Lower oil prices threaten to put a fly in LNG’s ointment, although not for the reasons it once might. “Oil-indexed contracts might become more cost competitive once lower oil prices filter through the formula. However, this will more impact Asian markets, as in Europe there is not much oil-indexation left,” says Molnar.
Norwegian supply is almost entirely on gas-to-gas pricing, while Gazprom’s pipeline contracts, at least to destinations with supply diversity, also contain substantially less oil linkage than in the past.
North African pipeline, and indeed contractual LNG, supply may be more relevant—Algeria’s Sonatrach has remained, at least publicly, a stubborn champion of the traditional oil link in its gas pricing. It remains unclear if it was able to face down customers more sceptical of oil’s continuing gas price relevance in contract renewal discussions, but, if so, spot LNG may find tough competition in southern European markets.
But lower oil prices also make it cheaper for Gazprom to export pipeline gas. This is because the oil price is one of the components used when calculating Gazprom’s export duty and production taxes—alongside the RUB/USD exchange rate and gas sales prices in Europe.
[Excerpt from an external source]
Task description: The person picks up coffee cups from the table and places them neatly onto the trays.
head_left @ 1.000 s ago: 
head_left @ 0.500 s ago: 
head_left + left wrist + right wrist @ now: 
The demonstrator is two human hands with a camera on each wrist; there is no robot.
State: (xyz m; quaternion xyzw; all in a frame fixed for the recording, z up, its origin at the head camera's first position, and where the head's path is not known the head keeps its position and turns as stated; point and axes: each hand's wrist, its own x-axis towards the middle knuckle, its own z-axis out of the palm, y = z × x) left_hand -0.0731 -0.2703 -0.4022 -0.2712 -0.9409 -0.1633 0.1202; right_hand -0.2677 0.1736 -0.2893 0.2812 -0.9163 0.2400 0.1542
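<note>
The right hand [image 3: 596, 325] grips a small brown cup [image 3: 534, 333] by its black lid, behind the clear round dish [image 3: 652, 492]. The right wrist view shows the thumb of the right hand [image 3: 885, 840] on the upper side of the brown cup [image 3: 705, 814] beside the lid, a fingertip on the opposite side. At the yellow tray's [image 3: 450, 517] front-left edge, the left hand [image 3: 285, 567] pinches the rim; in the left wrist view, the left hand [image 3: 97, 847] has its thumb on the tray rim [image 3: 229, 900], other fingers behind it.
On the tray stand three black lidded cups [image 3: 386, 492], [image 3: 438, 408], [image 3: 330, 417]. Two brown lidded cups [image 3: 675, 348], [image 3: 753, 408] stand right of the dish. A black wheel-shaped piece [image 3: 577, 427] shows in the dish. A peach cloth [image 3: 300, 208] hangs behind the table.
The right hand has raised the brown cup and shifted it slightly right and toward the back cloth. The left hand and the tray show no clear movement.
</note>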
“Overall this gives Gazprom a more comfortable position to weather low prices. Importantly, Gazprom’s short-run marginal cost appears to be below that of US LNG for now,” says Oleg Vukmanovic, a gas and LNG analyst at consultancy Poten & Partners—although cautioning the Henry Hub volatility could swiftly reverse US LNG’s disadvantage.
Even very incremental European LNG markets face pipeline gas battles. In southeast Europe, the EU-backed 2.6bn m³/yr Krk terminal in Croatia is slated for early 2021 completion. But, in
the same region, there is the 10bn m³/yr TAP pipeline linking Europe with Azerbaijan, which also has EU support, and Russia’s Turksteam (15.75bn mە/yr to Europe), with which it must contend.
Poland has had an appetite for Qatari and S contractual LNG as a supply diversification play away from Russian gas. But the new 10 bn m³/yr Baltic Pipe, bringing it Norwegian gas via Denmark is expected to be operational by October 2022.
LNG imports cannot expect to find European demand as of right. In the current environment, finding it at all could be an achievement.